> **Work order**:
Each line of the data has to be transcribed exactly.
┌──
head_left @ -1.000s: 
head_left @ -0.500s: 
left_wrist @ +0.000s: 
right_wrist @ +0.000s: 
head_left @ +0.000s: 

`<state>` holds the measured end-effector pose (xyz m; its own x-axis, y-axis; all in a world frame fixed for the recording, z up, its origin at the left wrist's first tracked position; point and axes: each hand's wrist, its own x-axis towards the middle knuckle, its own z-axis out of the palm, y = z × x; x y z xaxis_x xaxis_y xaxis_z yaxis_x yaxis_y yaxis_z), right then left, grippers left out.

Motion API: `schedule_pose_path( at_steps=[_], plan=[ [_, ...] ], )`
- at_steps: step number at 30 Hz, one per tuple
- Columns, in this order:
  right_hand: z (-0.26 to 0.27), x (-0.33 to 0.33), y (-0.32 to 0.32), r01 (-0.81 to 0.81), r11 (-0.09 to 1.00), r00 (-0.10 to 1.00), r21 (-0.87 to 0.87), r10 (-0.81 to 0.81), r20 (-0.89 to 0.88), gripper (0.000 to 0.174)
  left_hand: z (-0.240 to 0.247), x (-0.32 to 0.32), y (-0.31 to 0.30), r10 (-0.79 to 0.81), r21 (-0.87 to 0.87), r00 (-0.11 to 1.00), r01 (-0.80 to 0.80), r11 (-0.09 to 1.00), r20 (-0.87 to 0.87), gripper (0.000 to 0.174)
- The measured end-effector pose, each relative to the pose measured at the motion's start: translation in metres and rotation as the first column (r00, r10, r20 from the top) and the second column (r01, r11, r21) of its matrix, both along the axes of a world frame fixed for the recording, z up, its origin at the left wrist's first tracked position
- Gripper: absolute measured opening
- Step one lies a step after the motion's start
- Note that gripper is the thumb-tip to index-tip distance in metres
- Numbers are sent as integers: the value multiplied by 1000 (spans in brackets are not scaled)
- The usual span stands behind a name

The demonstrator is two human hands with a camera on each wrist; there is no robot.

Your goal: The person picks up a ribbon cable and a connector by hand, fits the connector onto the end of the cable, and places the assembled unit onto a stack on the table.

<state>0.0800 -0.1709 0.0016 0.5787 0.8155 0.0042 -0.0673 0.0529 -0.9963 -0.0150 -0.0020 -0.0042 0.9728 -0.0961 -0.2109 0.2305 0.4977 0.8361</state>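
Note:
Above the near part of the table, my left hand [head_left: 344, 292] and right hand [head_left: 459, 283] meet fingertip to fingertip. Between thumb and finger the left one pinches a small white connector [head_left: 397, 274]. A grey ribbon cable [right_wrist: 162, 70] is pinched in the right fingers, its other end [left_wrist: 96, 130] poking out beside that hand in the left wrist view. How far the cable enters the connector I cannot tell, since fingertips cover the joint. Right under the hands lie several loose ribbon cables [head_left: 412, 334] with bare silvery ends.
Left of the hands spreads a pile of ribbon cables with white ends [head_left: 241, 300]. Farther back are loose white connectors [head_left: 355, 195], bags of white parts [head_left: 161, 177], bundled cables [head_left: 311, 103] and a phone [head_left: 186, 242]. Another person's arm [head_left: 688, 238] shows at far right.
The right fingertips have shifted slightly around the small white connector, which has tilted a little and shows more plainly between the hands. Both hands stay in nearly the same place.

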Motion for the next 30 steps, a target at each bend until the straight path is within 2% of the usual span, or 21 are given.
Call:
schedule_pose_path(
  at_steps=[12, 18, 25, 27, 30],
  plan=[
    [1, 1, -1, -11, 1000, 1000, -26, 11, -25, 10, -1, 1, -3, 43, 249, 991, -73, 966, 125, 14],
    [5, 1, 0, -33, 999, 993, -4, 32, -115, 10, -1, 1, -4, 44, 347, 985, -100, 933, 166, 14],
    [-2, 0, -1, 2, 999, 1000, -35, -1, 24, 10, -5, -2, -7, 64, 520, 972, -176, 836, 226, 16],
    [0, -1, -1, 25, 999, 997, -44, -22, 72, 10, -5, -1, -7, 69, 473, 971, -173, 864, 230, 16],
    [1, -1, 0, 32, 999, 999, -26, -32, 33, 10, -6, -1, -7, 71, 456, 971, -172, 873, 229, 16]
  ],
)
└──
> **Written answer**:
head_left @ -1.000s: 
head_left @ -0.500s: 
left_wrist @ +0.000s: 
right_wrist @ +0.000s: 
head_left @ +0.000s: 

`<state>` holds the measured end-effector pose (xyz m; its own x-axis, y-axis; all in a world frame fixed for the recording, z up, its origin at the left wrist's first tracked position; point and axes: each hand's wrist, its own x-axis towards the middle knuckle, its own z-axis out of the palm, y = z × x; x y z xaxis_x xaxis_y xaxis_z yaxis_x yaxis_y yaxis_z), right then left, grippers left out.

Motion API: `schedule_pose_path( at_steps=[_], plan=[ [_, ...] ], )`
- at_steps: step number at 30 Hz, one per tuple
- Columns, in this order:
  right_hand: z (-0.26 to 0.27), x (-0.33 to 0.33), y (-0.32 to 0.32), r01 (-0.81 to 0.81), r11 (-0.09 to 1.00), r00 (-0.10 to 1.00), r21 (-0.87 to 0.87), r10 (-0.81 to 0.81), r20 (-0.89 to 0.88), gripper (0.000 to 0.174)
  left_hand: z (-0.240 to 0.247), x (-0.32 to 0.32), y (-0.31 to 0.30), r10 (-0.79 to 0.81), r21 (-0.87 to 0.87), r00 (-0.11 to 1.00), r01 (-0.80 to 0.80), r11 (-0.09 to 1.00), r20 (-0.87 to 0.87), gripper (0.000 to 0.174)
- The measured end-effector pose, each relative to the pose measured at the motion's start: translation in metres and rotation as the first column (r00, r10, r20 from the top) and the second column (r01, r11, r21) of its matrix, both along the axes of a world frame fixed for the recording, z up, its origin at the left wrist's first tracked position
- Gripper: absolute measured opening
- Step one lies a step after the motion's start
- Note that gripper is the thumb-tip to index-tip distance in metres
- Numbers are sent as integers: the value multiplied by 1000 (spans in brackets are not scaled)
- The usual span stands behind a name

The demonstrator is two human hands with a camera on each wrist; there is no robot.

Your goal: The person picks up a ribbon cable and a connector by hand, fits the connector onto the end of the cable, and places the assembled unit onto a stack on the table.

<state>0.0800 -0.1709 0.0016 0.5787 0.8155 0.0042 -0.0673 0.0529 -0.9963 -0.0150 -0.0020 -0.0042 0.9728 -0.0961 -0.2109 0.2305 0.4977 0.8361</state>
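Note:
Above the near part of the table, my left hand [head_left: 344, 292] and right hand [head_left: 459, 283] meet fingertip to fingertip. Between thumb and finger the left one pinches a small white connector [head_left: 397, 274]. A grey ribbon cable [right_wrist: 162, 70] is pinched in the right fingers, its other end [left_wrist: 96, 130] poking out beside that hand in the left wrist view. How far the cable enters the connector I cannot tell, since fingertips cover the joint. Right under the hands lie several loose ribbon cables [head_left: 412, 334] with bare silvery ends.
Left of the hands spreads a pile of ribbon cables with white ends [head_left: 241, 300]. Farther back are loose white connectors [head_left: 355, 195], bags of white parts [head_left: 161, 177], bundled cables [head_left: 311, 103] and a phone [head_left: 186, 242]. Another person's arm [head_left: 688, 238] shows at far right.
The right fingertips have shifted slightly around the small white connector, which has tilted a little and shows more plainly between the hands. Both hands stay in nearly the same place.
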
Motion for the next 30 steps, a target at each bend until the straight path is within 2% of the usual span, or 21 are given.
Call:
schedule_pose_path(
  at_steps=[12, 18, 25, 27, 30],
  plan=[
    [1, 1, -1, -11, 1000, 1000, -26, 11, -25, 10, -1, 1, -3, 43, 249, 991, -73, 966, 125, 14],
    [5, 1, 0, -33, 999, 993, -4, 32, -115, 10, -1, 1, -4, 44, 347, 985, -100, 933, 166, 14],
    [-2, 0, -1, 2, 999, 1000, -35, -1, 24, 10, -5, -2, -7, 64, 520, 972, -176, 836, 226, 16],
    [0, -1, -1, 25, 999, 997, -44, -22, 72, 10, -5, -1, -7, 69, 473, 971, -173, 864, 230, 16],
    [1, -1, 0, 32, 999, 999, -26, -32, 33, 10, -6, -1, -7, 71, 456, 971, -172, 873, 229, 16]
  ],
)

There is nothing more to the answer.